## [What you should do]
An exact copy of all the data is the expected answer.

## [Collected data]
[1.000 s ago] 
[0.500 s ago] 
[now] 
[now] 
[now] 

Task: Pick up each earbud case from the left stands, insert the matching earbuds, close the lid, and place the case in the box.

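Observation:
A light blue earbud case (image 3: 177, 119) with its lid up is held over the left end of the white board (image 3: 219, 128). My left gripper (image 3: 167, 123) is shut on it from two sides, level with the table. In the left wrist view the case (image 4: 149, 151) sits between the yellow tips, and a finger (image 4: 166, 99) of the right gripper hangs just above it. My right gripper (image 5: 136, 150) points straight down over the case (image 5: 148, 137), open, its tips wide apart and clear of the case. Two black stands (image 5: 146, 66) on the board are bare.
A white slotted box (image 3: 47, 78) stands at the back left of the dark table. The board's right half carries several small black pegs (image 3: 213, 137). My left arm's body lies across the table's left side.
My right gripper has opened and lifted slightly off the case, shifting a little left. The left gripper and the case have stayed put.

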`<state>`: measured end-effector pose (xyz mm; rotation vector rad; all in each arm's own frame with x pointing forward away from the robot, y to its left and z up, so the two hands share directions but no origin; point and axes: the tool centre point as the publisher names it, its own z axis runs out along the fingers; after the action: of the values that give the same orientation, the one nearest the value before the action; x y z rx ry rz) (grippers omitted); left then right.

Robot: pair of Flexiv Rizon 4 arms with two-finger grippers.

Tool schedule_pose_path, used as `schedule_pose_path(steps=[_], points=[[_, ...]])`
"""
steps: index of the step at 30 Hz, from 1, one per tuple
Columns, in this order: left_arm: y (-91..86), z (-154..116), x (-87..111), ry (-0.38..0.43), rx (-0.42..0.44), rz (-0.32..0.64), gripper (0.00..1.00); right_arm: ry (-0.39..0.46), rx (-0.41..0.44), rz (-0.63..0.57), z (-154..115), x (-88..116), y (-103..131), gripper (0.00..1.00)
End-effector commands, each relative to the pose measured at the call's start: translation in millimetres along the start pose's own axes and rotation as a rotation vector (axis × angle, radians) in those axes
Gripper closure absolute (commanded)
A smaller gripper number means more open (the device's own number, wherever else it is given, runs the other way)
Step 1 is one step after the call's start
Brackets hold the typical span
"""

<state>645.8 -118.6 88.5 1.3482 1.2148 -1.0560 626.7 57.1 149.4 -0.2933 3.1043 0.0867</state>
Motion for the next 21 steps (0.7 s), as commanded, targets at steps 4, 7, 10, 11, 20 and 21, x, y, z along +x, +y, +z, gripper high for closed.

## [Answer to this exercise]
[1.000 s ago] 
[0.500 s ago] 
[now] 
[now] 
[now] 

Task: Pick up each earbud case from the left stands, insert the matching earbuds, close the lid, and place the case in the box.

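Observation:
A light blue earbud case (image 3: 177, 119) with its lid up is held over the left end of the white board (image 3: 219, 128). My left gripper (image 3: 167, 123) is shut on it from two sides, level with the table. In the left wrist view the case (image 4: 149, 151) sits between the yellow tips, and a finger (image 4: 166, 99) of the right gripper hangs just above it. My right gripper (image 5: 136, 150) points straight down over the case (image 5: 148, 137), open, its tips wide apart and clear of the case. Two black stands (image 5: 146, 66) on the board are bare.
A white slotted box (image 3: 47, 78) stands at the back left of the dark table. The board's right half carries several small black pegs (image 3: 213, 137). My left arm's body lies across the table's left side.
My right gripper has opened and lifted slightly off the case, shifting a little left. The left gripper and the case have stayed put.
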
`<state>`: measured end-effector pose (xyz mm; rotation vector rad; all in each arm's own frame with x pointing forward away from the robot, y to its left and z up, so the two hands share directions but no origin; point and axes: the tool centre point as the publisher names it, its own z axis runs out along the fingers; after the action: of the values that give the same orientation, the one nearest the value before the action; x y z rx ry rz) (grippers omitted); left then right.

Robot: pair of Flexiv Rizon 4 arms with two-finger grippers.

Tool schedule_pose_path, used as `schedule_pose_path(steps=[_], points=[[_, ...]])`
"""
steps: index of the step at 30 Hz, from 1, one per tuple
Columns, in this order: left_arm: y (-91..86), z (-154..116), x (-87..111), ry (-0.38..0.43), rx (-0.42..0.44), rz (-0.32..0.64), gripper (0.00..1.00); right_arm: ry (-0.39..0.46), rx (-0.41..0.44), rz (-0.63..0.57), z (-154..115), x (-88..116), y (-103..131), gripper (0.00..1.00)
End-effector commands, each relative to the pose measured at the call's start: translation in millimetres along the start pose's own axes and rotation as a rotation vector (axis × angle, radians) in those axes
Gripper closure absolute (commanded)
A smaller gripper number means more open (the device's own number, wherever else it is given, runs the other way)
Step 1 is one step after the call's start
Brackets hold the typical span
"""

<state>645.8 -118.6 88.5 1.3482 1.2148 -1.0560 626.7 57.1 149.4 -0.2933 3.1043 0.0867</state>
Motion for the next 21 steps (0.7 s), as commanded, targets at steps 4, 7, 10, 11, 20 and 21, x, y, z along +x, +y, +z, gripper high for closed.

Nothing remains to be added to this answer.